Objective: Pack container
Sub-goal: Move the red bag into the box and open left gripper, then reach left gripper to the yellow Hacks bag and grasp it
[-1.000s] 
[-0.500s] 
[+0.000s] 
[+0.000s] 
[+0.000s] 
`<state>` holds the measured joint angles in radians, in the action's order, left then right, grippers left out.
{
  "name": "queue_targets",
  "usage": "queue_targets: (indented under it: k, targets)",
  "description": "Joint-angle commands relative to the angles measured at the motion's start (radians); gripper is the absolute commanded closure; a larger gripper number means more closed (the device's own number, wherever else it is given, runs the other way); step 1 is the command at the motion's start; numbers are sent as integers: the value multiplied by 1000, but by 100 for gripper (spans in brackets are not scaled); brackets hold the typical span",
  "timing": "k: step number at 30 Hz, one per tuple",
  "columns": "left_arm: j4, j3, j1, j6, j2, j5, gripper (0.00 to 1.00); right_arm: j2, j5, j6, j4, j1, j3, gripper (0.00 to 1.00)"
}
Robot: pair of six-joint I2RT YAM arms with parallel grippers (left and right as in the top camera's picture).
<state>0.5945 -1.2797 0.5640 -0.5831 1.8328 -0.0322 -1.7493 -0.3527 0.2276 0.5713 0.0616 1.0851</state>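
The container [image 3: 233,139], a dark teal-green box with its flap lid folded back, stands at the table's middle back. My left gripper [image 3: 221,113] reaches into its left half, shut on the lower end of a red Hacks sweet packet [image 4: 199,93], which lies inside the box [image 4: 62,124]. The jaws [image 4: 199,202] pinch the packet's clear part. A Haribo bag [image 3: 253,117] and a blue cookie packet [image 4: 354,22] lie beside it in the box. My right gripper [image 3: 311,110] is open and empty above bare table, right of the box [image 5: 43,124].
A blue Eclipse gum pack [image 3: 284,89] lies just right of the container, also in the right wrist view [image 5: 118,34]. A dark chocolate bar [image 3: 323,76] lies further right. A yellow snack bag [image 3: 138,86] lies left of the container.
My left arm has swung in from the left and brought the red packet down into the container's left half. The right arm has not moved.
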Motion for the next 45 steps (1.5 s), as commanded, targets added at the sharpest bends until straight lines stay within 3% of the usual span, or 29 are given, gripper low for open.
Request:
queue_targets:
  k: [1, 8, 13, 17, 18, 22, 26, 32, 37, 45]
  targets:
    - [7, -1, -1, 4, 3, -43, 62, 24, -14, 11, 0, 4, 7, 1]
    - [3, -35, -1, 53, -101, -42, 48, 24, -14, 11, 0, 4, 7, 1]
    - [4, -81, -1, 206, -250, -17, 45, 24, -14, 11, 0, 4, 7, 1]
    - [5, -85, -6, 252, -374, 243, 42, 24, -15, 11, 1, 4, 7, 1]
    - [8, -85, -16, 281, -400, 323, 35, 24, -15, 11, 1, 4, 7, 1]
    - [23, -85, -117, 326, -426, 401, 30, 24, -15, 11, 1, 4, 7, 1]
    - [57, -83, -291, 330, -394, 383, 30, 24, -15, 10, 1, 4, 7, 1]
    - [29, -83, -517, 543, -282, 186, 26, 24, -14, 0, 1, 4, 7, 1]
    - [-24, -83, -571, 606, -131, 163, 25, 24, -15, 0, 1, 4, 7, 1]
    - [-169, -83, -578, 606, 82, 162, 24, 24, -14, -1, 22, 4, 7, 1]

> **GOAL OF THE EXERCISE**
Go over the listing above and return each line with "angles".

> **SOLUTION**
`<state>` holds the measured joint angles in radians, in the action's order, left then right, grippers left out.
  "description": "Joint-angle commands relative to the angles measured at the motion's start (radians); gripper is the absolute commanded closure; a larger gripper number means more closed (the device's own number, wherever else it is given, runs the other way); step 1 is the command at the motion's start; numbers are sent as integers: the value multiplied by 1000, but by 100 for gripper (spans in brackets are not scaled); brackets hold the typical span",

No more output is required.